Culture War: Aggieland versus Baylor

Yesterday at Philadelphia Biblical University (92 kids sponsored, by the way!) Ben and I had dinner with the director of student life.  She asked me if there was a place I love to play more than any other.  ”Texas A&M,” I answered without hesitation.  She seemed a little surprised so I explained why.

Texas A&M is a school with a fearless culture of participation.  I know from having an Aggie for a father that students are indoctrinated into this culture. They’re told that Aggies don’t sit at football games, that it’s not a fight song but a war hymn, that it’s t.u. and not U.T. and they learn a secret language made up of hand signals and strange words like “whoop”, “hump” and “hullaballoo caneck caneck” – and I don’t even know if that’s spelled right because, how could I, I’m not an Aggie?

Students at Texas A&M don’t see bonfires and homecoming and football games as elective.  These are things real Aggies do and if you’re not willing to assimilate into that kind of culture, to give yourself over to that kind of involvement, well, then you can go down the road to Baylor and get a fine education and do whatever the heck you want outside of the classroom.  You can sit at football games, huddled around with the folks from your sorority, and have no idea what the score is.  Seriously, Baylor will score and a large portion of the crowd won’t react at all, because they didn’t see it.
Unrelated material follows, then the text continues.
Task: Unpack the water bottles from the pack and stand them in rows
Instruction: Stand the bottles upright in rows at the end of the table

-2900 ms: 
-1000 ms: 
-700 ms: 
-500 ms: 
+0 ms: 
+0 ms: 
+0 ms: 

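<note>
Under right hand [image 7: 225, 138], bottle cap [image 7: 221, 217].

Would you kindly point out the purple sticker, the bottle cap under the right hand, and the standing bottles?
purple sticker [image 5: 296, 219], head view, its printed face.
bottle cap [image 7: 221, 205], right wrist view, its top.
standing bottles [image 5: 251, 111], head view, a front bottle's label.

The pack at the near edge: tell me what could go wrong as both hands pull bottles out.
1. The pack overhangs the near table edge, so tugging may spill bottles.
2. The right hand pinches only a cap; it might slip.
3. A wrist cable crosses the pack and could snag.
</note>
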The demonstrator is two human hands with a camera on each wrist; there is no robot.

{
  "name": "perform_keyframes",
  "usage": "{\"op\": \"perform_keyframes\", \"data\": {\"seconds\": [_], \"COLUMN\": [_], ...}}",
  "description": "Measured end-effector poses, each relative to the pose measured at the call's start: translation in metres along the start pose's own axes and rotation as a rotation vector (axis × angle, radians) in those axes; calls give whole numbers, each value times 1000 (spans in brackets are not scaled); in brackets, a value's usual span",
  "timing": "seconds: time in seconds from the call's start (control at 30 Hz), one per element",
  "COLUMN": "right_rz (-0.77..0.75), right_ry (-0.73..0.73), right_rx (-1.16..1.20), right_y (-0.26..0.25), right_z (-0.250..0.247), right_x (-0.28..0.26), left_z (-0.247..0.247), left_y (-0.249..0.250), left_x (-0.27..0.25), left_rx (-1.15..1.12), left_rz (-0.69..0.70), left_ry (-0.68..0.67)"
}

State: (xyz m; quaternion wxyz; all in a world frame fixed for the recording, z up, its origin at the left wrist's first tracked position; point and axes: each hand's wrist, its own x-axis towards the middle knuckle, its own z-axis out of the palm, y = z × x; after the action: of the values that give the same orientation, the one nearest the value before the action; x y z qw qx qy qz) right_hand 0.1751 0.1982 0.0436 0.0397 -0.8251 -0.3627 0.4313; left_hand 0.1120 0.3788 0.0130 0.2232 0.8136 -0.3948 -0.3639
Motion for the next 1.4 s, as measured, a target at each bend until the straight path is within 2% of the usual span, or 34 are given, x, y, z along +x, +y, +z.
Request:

But don’t try that crap at Texas A&M – you’ll be deported from Aggieland real quick like.

And this makes for a very different kind of student body.  Aggies aren’t generally afraid of being judged by their peers for making some noise, for showing a little enthusiasm, and – this is radical – actually singing along.  In short, they participate.  Fully.  It’s what’s accepted (expected) by their culture – you’re a dork if you keep your butt in the seat and your mouth shut.  WHOOOOP!

But at Baylor (my alma mater), the culture is a bit different.  At Baylor, you generally don’t stand without being told to, sing along without being bullied into it.  It’s a culture of non-participation. Great education – fantastic! – but the most apathetic and stoic student body I’ve ever played for…four times.  Ever.  In seven years.  And I’m not the only one who’s noticed: Shane and Shane, Ginny Owens, and Bebo Norman have all gone to Waco with me and commented on the chilliness of the crowd.

At A&M the crowd is deafening.  At Baylor the crowd is texting.  That’s the impact of culture on behavior.

Why is it that smaller schools are more likely – in my experience – to have a culture more like Aggieland’s.  At Philadelphia Biblical University, Emmaus Bible College, Taylor University – these places are so small that a student can literally know half of the student body by name.  Maybe there’s comfort in that, the ability to loosen up a bit. Maybe it’s not comfort at all but a more positive (for an artist) form of peer pressure forcing students to conform to an expectation of exuberance.  I don’t know, but exuberant participation does seem more common at smaller schools.

But somehow A&M pulls off the same sort of participation culture with – geez, how many students now?

So, I’m thinking about the kind of culture we’re creating in my neighborhood, in my church community, and family.  Can we even create a culture? Or does it just happen?

An entire culture of enthusiasm and participation is downright miraculous. Have you found that kind of place/people?  Brag a little.  Who? Where? What’s it like?

Oh, and sic ‘em bears.  (I just raised a bear claw high in a crowded airport.  Yes, I did.)


I’m getting on a plane to Indiana now Then I’ll drive to Illinois.  I’ll join the conversation here when I arrive there.  See you this evening.